▶ _WORK REQUIRED_: Line by line, copy out the entries exactly and leave the pictures behind.

========================================

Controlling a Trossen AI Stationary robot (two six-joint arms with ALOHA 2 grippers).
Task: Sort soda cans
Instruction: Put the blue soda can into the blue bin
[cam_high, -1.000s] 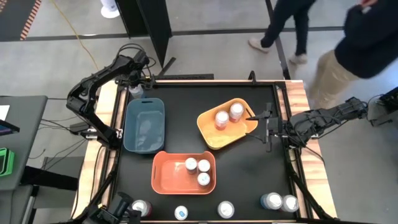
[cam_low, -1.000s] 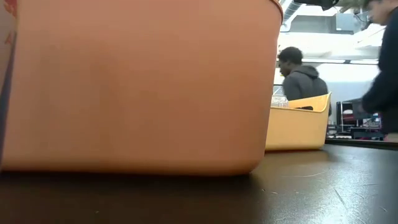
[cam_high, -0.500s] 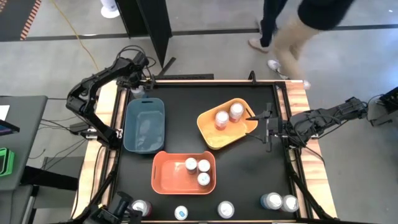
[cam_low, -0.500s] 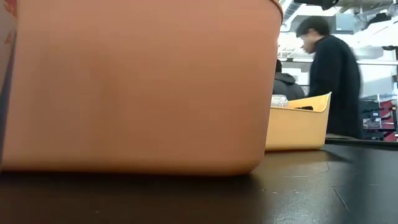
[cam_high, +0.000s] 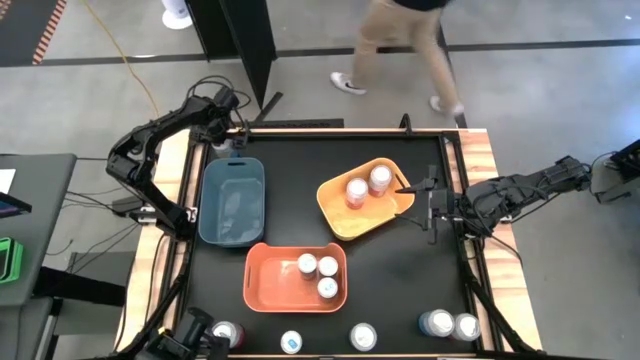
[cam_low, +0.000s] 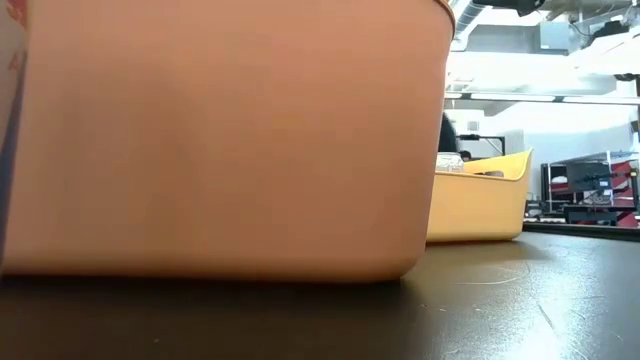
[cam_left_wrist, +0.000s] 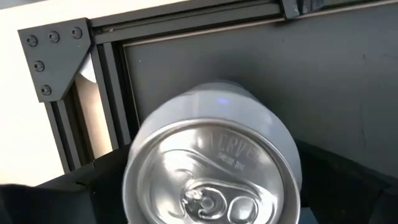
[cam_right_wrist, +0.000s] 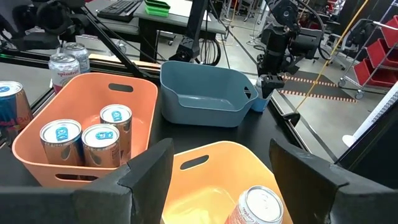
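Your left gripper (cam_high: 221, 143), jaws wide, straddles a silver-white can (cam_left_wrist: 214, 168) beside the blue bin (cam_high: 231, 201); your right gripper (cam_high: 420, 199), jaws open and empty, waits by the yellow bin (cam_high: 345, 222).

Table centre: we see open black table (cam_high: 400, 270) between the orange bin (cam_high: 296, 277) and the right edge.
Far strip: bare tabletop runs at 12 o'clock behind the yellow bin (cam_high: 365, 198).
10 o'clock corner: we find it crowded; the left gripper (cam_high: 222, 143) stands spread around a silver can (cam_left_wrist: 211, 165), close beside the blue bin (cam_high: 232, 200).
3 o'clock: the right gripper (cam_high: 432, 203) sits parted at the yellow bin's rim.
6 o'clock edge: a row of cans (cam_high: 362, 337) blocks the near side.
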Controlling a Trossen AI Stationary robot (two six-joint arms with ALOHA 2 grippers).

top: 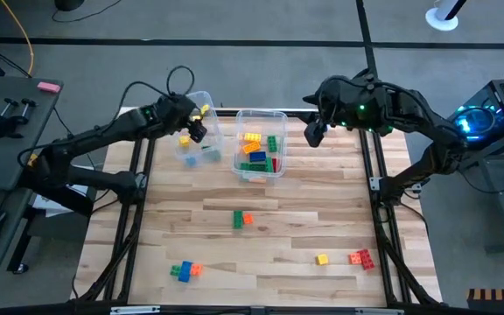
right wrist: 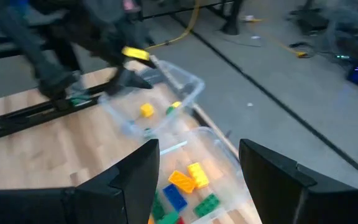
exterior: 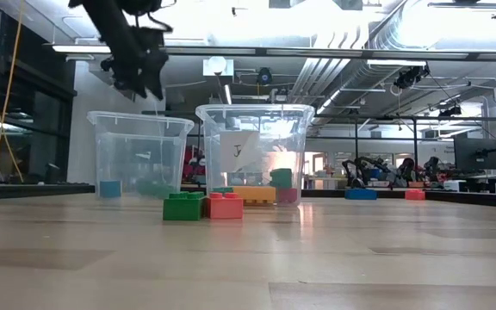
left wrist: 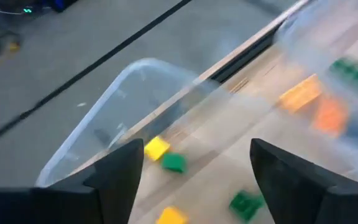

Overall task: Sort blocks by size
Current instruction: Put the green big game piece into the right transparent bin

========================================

▶ _TASK OUTPUT_:
Controlling a Trossen AI Stationary robot (two six-joint arms with ALOHA 2 grippers).
Task: Sort soda cans
Instruction: Put the blue soda can into the blue bin
[cam_high, -1.000s] 
[cam_low, -1.000s] 
[cam_high, -0.500s] 
[cam_low, -0.500s] 
[cam_high, +0.000s] 
[cam_low, +0.000s] 
[cam_left_wrist, +0.000s] 
[cam_right_wrist, +0.000s] 
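Your left gripper (cam_high: 221, 143), jaws wide, straddles a silver-white can (cam_left_wrist: 214, 168) beside the blue bin (cam_high: 231, 201); your right gripper (cam_high: 420, 199), jaws open and empty, waits by the yellow bin (cam_high: 345, 222).

Table centre: we see open black table (cam_high: 400, 270) between the orange bin (cam_high: 296, 277) and the right edge.
Far strip: bare tabletop runs at 12 o'clock behind the yellow bin (cam_high: 365, 198).
10 o'clock corner: we find it crowded; the left gripper (cam_high: 222, 143) stands spread around a silver can (cam_left_wrist: 211, 165), close beside the blue bin (cam_high: 232, 200).
3 o'clock: the right gripper (cam_high: 432, 203) sits parted at the yellow bin's rim.
6 o'clock edge: a row of cans (cam_high: 362, 337) blocks the near side.
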Controlling a Trossen AI Stationary robot (two six-joint arms with ALOHA 2 grippers).

top: 
right wrist: 
exterior: 
left wrist: 

Overall task: Sort blocks by size
Current instruction: Put the green big game piece into the right transparent bin

The work on this exercise is complete.